Chuck Prophet simply did not know what to do.
He'd seen his city overrun with tech workers babying themselves, billionaires passive-aggressively fighting regulation and menus full of artisanal toast. But when a jury decided that officers did not use excessive force in the killing of Alex Nieto -- a killing involving between 48 and 59 bullets shot into his body -- Prophet says, "I never dreamed I would be in the middle of a war. A real culture war."
And so the San Francisco songwriter sat in his small SOMA studio with his friend, Kurt Lipschutz, and started strumming a single, minor-key chord. The words came to him from somewhere else, the song writing itself:
Alex Nieto was a pacifist / a 49ers fan
He left for work one day at 4:15 / never made it home again
"Alex Nieto's death is the result of gentrification," Prophet told me Tuesday, two years after Nieto's death, echoing a recent piece by Rebecca Solnit that placed Nieto's killing in the context of modern-day San Francisco. "It's directly tied to someone feeling threatened by a 49ers jacket and thinking it represents a gang. What gang are we talking about? What gang goes after young white people walking their dog? That's just ignorance."

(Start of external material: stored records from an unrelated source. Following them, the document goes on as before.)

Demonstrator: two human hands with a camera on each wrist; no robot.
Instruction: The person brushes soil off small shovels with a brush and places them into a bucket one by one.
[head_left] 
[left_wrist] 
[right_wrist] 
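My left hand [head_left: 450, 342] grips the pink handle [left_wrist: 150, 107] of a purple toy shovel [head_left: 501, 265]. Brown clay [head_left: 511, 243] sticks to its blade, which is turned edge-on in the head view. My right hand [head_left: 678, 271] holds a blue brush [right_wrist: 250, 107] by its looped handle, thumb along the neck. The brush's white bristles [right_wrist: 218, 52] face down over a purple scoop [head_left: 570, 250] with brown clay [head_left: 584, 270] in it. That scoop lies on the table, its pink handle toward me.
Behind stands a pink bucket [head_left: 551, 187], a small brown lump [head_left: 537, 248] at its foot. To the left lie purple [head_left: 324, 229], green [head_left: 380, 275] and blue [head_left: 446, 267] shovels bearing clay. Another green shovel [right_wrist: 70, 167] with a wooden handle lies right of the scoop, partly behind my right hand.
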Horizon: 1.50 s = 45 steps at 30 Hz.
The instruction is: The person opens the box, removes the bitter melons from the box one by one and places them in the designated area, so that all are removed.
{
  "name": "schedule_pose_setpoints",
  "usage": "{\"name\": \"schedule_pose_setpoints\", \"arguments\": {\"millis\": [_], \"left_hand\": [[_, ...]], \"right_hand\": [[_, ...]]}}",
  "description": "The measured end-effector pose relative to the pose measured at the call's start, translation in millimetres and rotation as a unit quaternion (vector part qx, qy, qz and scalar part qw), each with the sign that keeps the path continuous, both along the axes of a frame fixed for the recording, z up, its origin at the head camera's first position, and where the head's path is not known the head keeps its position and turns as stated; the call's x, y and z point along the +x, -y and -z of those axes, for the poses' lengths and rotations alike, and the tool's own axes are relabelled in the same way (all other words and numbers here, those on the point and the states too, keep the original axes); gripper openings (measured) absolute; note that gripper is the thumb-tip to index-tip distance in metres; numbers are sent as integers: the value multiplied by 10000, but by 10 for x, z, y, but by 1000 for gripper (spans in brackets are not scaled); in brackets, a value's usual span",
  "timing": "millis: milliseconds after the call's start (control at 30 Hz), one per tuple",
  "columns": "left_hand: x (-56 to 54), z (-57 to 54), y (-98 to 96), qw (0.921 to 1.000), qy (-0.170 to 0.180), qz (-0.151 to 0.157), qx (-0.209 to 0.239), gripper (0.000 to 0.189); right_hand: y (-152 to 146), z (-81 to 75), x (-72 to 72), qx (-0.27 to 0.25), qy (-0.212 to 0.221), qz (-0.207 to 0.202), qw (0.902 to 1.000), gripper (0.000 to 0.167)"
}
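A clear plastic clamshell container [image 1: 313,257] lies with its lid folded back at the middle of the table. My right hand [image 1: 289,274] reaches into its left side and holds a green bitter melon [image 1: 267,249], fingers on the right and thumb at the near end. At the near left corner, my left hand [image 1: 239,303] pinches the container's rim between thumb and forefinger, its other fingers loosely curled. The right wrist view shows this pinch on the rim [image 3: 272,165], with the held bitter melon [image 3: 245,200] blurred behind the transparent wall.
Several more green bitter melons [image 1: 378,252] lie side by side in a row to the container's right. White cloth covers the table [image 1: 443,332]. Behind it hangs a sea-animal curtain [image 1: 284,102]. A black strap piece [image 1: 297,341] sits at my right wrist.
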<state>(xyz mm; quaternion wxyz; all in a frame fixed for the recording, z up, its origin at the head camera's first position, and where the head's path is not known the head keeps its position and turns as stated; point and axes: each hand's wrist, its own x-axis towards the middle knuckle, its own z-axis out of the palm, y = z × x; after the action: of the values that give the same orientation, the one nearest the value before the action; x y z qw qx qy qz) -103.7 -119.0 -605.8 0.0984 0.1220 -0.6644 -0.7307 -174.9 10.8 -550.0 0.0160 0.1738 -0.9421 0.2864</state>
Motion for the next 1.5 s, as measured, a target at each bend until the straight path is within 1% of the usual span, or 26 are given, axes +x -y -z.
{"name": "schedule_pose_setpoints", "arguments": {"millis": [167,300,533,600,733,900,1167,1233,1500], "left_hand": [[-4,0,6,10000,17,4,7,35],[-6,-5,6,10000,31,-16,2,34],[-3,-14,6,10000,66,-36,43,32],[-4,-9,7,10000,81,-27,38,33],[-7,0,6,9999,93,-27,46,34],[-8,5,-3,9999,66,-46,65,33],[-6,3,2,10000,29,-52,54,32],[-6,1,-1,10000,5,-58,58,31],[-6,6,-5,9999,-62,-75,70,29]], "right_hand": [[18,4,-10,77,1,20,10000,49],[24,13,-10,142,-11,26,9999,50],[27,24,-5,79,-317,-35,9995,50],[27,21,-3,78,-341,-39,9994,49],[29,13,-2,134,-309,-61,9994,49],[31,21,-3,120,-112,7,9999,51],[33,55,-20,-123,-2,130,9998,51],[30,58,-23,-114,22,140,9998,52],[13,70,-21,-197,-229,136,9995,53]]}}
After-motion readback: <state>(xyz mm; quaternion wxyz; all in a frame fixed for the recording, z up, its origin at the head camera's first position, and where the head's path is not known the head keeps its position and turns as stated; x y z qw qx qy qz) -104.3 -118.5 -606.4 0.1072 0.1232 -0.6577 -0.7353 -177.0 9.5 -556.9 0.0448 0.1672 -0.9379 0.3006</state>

Prophet has a personal stake in the changing face of his city -- his 2012 album Temple Beautiful served as a historic love letter to San Francisco. But like many other artists, he can't find much that's positive in the boom of the past few years.
"The real damage is when things come in waves. That's when it really rolls over people, historically," he says. "The first wave, when we first became Startup City USA, was really different. This time around, these young programmers, they're not content to eat at the Olive Garden down in Cupertino. They want the cool stuff -- they want Dolores Park, they want the food trucks. They want our culture. That's the major difference."
Not that Prophet, who recently organized an all-star concert at City Hall covering the city's vast musical history, would cram his song for Alex Nieto with such context.
"With songs," he says, "it's not journalism. You wanna say as much as you can with as few words as possible."